The Woman's Sphere

The term “woman’ sphere” became widely used to describe the white middle-class idea of a woman’s place in the early 1800’s with the start of the Industrial age. Prior to this the family was a self sufficient unit where all members of the household were expected to work under the direction of the husband and father. His authority according to the precepts of the Puritans was from God. (Only in the Quaker communities did you see some semblance of equality.) Women were active in farming they helped with their husband’s business pursuits, kept the business ledgers, produced goods for sale as well as the rearing of children and running of the household. Although the wife had the running of the home and training of the children, she was still under the close supervision of her husband.   Home was both the place of business and domicile. Beyond home and church she had little contact in the public. (Woloch p.116)

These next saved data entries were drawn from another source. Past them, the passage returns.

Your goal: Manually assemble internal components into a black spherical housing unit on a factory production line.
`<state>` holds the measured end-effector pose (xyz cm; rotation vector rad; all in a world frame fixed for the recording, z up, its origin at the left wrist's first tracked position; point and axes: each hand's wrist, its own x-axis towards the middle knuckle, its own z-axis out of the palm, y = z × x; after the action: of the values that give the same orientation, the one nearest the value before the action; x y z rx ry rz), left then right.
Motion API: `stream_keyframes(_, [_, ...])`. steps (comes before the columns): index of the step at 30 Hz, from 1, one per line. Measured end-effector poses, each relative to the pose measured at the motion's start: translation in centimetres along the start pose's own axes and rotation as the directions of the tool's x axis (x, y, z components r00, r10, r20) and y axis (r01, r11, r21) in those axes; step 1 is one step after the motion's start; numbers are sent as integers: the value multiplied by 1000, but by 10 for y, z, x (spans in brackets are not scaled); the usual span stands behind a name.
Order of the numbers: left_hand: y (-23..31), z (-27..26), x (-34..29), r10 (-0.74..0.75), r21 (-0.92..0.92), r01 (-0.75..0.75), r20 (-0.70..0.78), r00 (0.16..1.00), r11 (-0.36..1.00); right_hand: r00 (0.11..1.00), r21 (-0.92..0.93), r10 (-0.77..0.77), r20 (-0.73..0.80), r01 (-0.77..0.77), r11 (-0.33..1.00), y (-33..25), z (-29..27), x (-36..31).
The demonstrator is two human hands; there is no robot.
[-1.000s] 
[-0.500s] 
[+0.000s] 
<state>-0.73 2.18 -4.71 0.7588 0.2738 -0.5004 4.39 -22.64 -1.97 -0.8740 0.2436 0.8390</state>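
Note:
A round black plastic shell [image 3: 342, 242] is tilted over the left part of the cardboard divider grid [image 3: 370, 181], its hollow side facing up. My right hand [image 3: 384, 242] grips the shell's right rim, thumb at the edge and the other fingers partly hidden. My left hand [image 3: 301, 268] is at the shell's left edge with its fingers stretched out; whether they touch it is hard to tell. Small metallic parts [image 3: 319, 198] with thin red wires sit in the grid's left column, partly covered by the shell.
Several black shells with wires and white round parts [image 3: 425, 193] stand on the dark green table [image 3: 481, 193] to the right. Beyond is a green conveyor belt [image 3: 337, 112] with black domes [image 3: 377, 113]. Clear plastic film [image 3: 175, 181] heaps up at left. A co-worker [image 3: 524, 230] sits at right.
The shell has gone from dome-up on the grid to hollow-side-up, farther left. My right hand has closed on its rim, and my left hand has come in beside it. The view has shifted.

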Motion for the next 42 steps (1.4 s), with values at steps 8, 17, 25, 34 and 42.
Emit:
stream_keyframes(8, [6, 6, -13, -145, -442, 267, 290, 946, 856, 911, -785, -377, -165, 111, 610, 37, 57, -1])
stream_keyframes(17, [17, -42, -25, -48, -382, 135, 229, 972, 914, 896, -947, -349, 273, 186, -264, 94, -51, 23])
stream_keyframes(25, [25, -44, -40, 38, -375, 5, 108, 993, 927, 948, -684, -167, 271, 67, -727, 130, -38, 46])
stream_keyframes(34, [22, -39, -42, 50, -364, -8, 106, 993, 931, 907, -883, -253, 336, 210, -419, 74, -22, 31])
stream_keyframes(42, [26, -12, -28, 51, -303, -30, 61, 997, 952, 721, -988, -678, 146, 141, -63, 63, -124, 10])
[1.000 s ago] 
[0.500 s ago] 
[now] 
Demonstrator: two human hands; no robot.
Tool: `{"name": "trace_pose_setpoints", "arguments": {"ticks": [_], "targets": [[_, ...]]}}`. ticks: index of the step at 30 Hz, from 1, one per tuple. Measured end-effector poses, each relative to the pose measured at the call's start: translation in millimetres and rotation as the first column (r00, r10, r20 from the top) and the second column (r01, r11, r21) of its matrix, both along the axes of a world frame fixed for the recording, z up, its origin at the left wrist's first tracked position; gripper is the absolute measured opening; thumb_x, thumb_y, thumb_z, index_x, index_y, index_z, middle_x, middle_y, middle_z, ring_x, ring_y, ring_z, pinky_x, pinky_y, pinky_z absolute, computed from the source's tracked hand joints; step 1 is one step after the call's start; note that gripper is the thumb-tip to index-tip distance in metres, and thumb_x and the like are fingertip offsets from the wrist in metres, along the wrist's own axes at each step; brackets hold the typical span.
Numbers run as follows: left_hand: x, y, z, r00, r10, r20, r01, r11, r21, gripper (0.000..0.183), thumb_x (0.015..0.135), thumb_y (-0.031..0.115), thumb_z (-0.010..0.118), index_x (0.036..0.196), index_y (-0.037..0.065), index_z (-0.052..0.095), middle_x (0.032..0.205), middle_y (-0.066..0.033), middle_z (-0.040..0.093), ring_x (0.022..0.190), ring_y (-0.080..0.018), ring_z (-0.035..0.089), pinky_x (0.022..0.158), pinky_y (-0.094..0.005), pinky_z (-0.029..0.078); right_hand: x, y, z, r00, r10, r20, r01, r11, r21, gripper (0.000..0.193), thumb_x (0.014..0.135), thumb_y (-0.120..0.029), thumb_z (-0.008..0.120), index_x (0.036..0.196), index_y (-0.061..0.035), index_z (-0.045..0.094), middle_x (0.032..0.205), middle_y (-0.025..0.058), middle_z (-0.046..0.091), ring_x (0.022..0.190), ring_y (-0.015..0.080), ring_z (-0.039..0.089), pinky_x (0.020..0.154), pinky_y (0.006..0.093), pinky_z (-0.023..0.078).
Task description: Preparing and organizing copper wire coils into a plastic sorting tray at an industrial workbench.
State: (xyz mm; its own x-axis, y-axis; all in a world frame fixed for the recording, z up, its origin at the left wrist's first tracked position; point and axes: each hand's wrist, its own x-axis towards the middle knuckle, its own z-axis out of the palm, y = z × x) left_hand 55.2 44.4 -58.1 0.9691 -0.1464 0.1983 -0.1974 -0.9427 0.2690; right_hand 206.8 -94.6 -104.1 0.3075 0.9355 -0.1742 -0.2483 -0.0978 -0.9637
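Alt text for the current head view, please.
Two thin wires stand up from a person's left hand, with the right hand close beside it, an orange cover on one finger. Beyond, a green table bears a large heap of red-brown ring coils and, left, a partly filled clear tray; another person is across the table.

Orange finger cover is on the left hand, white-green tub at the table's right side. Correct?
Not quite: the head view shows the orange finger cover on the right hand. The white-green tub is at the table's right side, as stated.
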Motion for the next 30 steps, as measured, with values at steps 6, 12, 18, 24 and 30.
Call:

With the Revolution War came change. Allowed to give a public voice women took to the streets. They became involved politically under the auspice of patriotism.   Having been punished before for any public display they as individuals and in groups rallied to the cause by gathering money and clothes for the cause.   10 of 30 food riots were caused by women.   Meeting in groups sometimes as large as 60, they spun, weaved and sewed. There was a shift in the perception of a woman’s capabilities. Without the supervision of their husbands they took on the management of the family and business. Household work became patriotic. Home based production of cloth opened up a new vocation with the English boycotts. ((Woloch p.81-82)
The end of the Revolutionary War saw the beginning of the Industrial Age and with it the conveniences of products once produced within the home, now were available pre-made. The home business moved separate from the home which shifted the husband away from his patriarchal control of all aspects of the running of the home.   A middle class emerged. With...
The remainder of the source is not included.